[The records — start]

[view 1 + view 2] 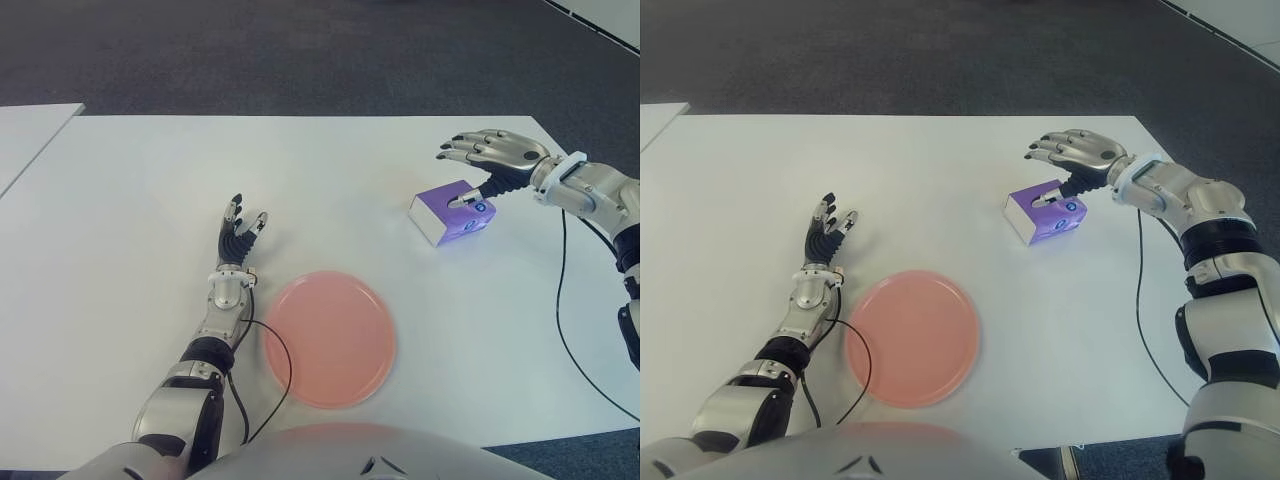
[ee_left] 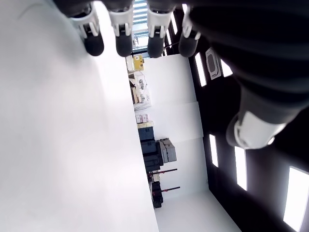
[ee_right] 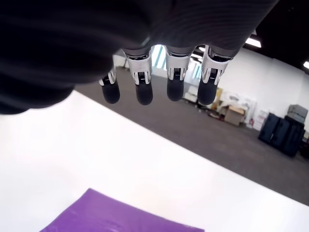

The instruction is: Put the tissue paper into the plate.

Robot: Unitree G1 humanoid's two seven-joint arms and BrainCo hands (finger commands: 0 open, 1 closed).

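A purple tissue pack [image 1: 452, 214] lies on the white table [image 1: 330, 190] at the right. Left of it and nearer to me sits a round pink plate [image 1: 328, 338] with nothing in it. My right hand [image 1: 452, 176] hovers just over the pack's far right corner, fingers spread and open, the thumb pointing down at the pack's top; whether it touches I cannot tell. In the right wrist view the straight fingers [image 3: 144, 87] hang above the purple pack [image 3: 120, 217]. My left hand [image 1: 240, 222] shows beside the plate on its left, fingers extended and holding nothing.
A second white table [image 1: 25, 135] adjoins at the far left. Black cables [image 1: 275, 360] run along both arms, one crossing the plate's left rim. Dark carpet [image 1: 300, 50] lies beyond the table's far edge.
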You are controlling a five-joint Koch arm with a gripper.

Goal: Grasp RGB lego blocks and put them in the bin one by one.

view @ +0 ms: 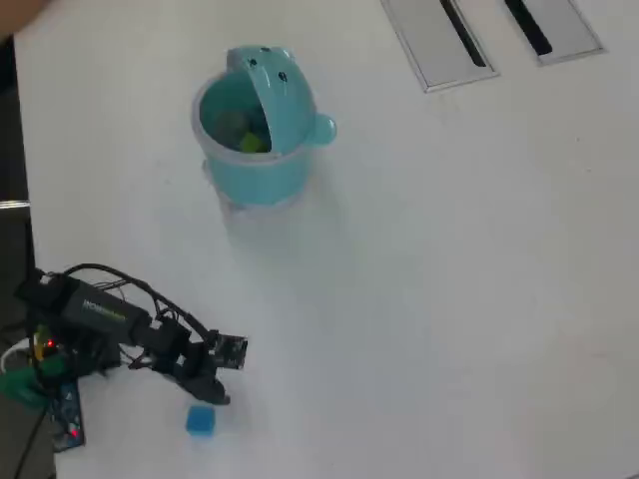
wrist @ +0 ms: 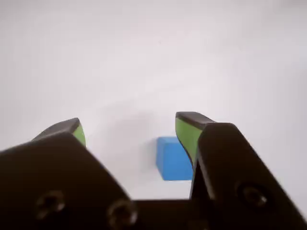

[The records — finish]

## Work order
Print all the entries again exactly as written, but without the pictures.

## Written response
[view 1 + view 2] 
[ee_left] 
[ee_right] 

The instruction is: Put the tissue paper into the plate.

Robot: Unitree G1 humanoid's two seven-joint arms and BrainCo hands (finger commands: 0 open, 1 closed).

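A purple tissue pack [image 1: 452, 214] lies on the white table [image 1: 330, 190] at the right. Left of it and nearer to me sits a round pink plate [image 1: 328, 338] with nothing in it. My right hand [image 1: 452, 176] hovers just over the pack's far right corner, fingers spread and open, the thumb pointing down at the pack's top; whether it touches I cannot tell. In the right wrist view the straight fingers [image 3: 144, 87] hang above the purple pack [image 3: 120, 217]. My left hand [image 1: 240, 222] shows beside the plate on its left, fingers extended and holding nothing.
A second white table [image 1: 25, 135] adjoins at the far left. Black cables [image 1: 275, 360] run along both arms, one crossing the plate's left rim. Dark carpet [image 1: 300, 50] lies beyond the table's far edge.
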You are controlling a five-joint Koch arm with a gripper.

Goal: Grasp RGB lego blocks and put them in the bin one by one.

view @ +0 ms: 
wrist @ +0 ms: 

No more output is needed here.